Endiine sind eine Stoffklasse der organischen Chemie, deren Vertreter eine Doppelbindung aufweisen, die von zwei Dreifachbindungen flankiert wird. Eine charakteristische Reaktion der Endiine ist die Bergmann-Cyclisierung. Von besonderer Bedeutung sind in Bakterien natürlich vorkommende cyclische Endiine, die eine ausgeprägte Cytotoxizität aufweisen.

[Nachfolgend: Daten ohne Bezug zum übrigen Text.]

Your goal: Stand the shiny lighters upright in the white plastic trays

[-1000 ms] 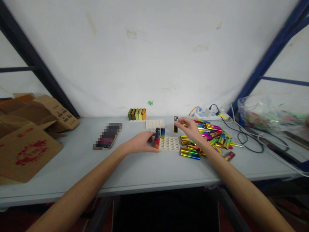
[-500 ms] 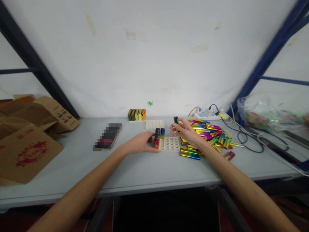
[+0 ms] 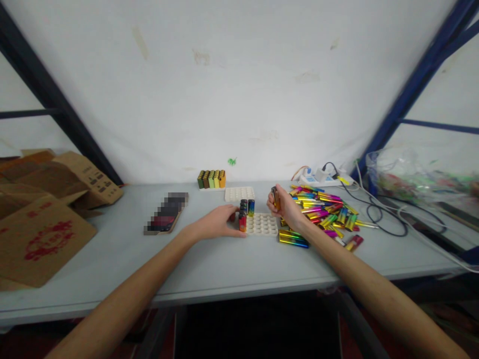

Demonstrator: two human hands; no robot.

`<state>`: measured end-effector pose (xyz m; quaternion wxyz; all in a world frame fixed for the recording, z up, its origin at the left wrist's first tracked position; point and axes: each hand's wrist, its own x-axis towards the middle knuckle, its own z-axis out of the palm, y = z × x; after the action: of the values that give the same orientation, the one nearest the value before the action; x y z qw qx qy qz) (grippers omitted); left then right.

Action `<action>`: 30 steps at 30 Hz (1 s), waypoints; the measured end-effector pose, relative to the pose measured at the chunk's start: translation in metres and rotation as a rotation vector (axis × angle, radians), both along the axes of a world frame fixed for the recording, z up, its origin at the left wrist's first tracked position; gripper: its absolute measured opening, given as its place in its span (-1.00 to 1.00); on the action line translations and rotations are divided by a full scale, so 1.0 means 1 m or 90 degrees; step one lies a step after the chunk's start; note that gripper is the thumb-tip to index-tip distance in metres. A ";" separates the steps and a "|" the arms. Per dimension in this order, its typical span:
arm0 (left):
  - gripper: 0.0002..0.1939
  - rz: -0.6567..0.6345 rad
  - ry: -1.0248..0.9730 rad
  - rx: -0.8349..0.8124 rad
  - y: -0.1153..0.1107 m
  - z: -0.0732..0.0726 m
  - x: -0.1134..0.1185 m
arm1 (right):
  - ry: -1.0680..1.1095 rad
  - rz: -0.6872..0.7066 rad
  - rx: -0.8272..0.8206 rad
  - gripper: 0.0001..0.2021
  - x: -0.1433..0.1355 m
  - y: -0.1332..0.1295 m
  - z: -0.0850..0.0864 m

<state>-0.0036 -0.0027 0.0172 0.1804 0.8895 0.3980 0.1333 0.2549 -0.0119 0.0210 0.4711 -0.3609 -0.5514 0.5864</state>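
My right hand (image 3: pixel 286 207) has its fingers wrapped round a black-topped lighter (image 3: pixel 276 198), raised over the table to the left of a pile of shiny multicoloured lighters (image 3: pixel 318 204). A white tray with round holes (image 3: pixel 265 224) lies in front of me. Several lighters stand at its left end, among them a red one (image 3: pixel 242 222) and a blue-green one (image 3: pixel 251 208). My left hand (image 3: pixel 220 221) rests at the tray's left edge, fingers and thumb spread around the end of the standing lighters.
A second holed tray (image 3: pixel 239 194) lies near the wall, beside a filled block of lighters (image 3: pixel 211 179). A phone (image 3: pixel 167 213) is at left, past it cardboard boxes (image 3: pixel 45 229). A power strip (image 3: pixel 325 178), cables and a plastic bag (image 3: pixel 404 172) are at right.
My right hand has closed more around its lighter and turned it slightly, moving a little down. My left hand has stayed at the tray.
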 end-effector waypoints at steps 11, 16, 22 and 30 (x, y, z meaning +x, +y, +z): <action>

Grundstruktur der Endiine. R1 bis R4: H oder organische Reste

Vorkommen

Aus Bakterien sind diverse Naturstoffe bekannt, bei denen die Endiin-Einheit Bestandteil eines Cyclus ist. Dazu gehören das Neocarzinostatin aus Streptomyces carcinostaticus,[1] die Esperamicine aus Actinomadura verrucospora,[2] Dynemicin A aus Micromonospora chersina[3] und die Calicheamicine aus Micromonospora echinospora.[4] Teilweise treten die Endiinkomponenten an Chromoproteine gebunden auf, beispielsweise bei Neokarzinostatin oder bei C-1027 aus Streptomyces globisporus.[5]

Allgemeine Struktur der Calicheamicine

Eigenschaften und Reaktionen

Charakteristisch sind bei den natürlichen Endiin-Antibiotika die Neun- bzw. Zehnringe, die eine Kohlenstoff-Kohlenstoff-Doppelbindung zwischen zwei entsprechenden Dreifachbindungen enthalten. Durch dieses Strukturmotiv sind diese Verbindungen in der Lage, eine Bergman-Cyclisierung einzugehen und können dadurch die DNA schädigen. Das hierbei entstehende Diradikal führt zu einem Doppelstrangbruch der DNA.[6]

Verwendung

Durch diese Eigenschaft ist diese Verbindungsklasse interessant als Chemotherapeutikum gegen Krebs; sie befinden sich heute zum Teil in der klinischen Phase.[7][8]